- **Exercise objective**
From top to bottom, retype the data exactly, passing over any picture.

- **Data shown**
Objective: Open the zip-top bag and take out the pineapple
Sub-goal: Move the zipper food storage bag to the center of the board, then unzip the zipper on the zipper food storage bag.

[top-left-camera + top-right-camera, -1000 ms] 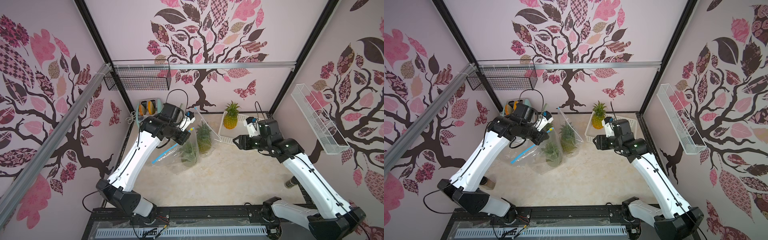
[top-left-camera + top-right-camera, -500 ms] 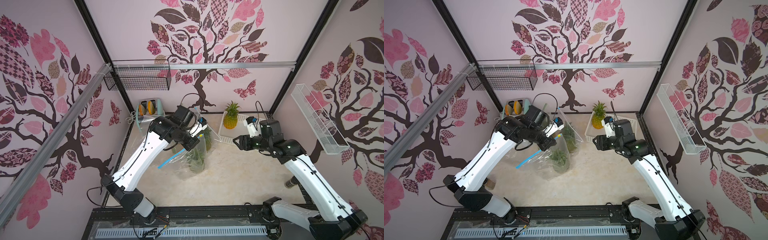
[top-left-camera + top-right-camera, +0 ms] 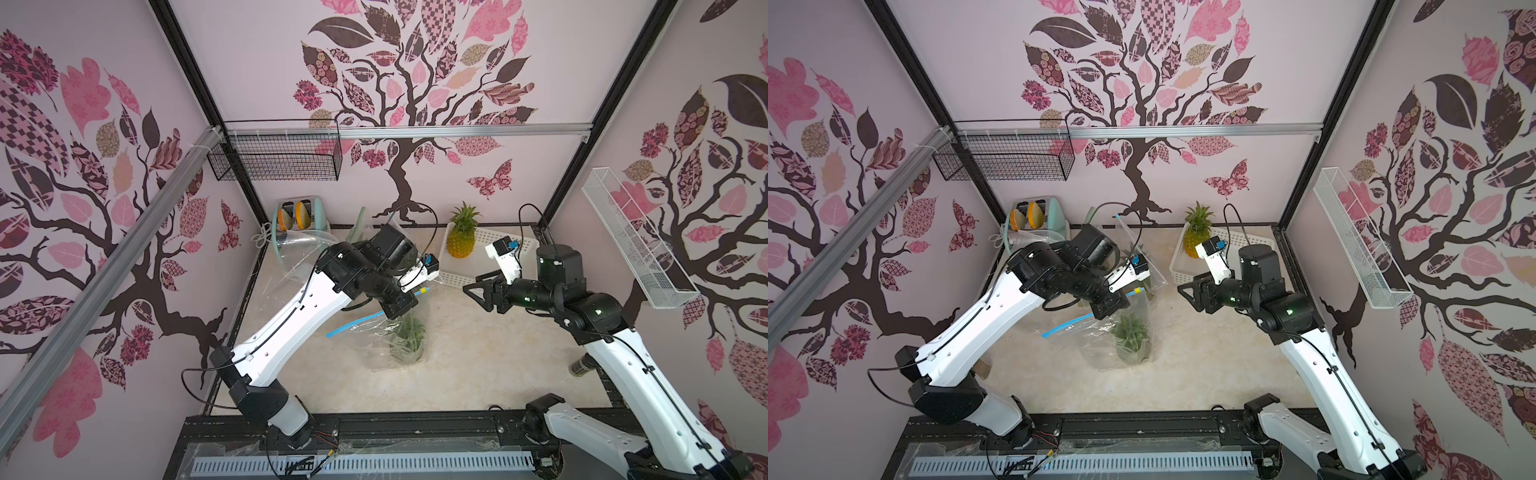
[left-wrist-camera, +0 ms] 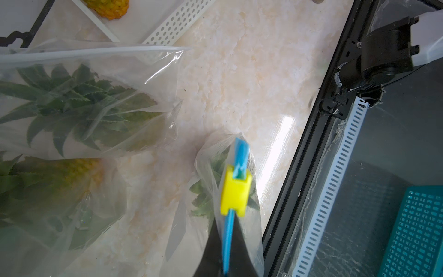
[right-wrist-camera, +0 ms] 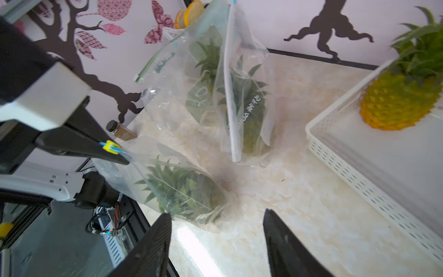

- **Answer for the task**
Objective: Open the zip-top bag and take out the pineapple
Sub-goal: Move the zipper food storage bag to the center of the board, then unzip the zipper on the zipper food storage bag.

[top-left-camera + top-right-camera, -1000 ms] 
[top-left-camera + top-right-camera, -500 ms] 
[top-left-camera + top-right-camera, +0 ms] 
[left-wrist-camera, +0 ms] 
[right-wrist-camera, +0 ms] 

Nothing else belongs in this answer.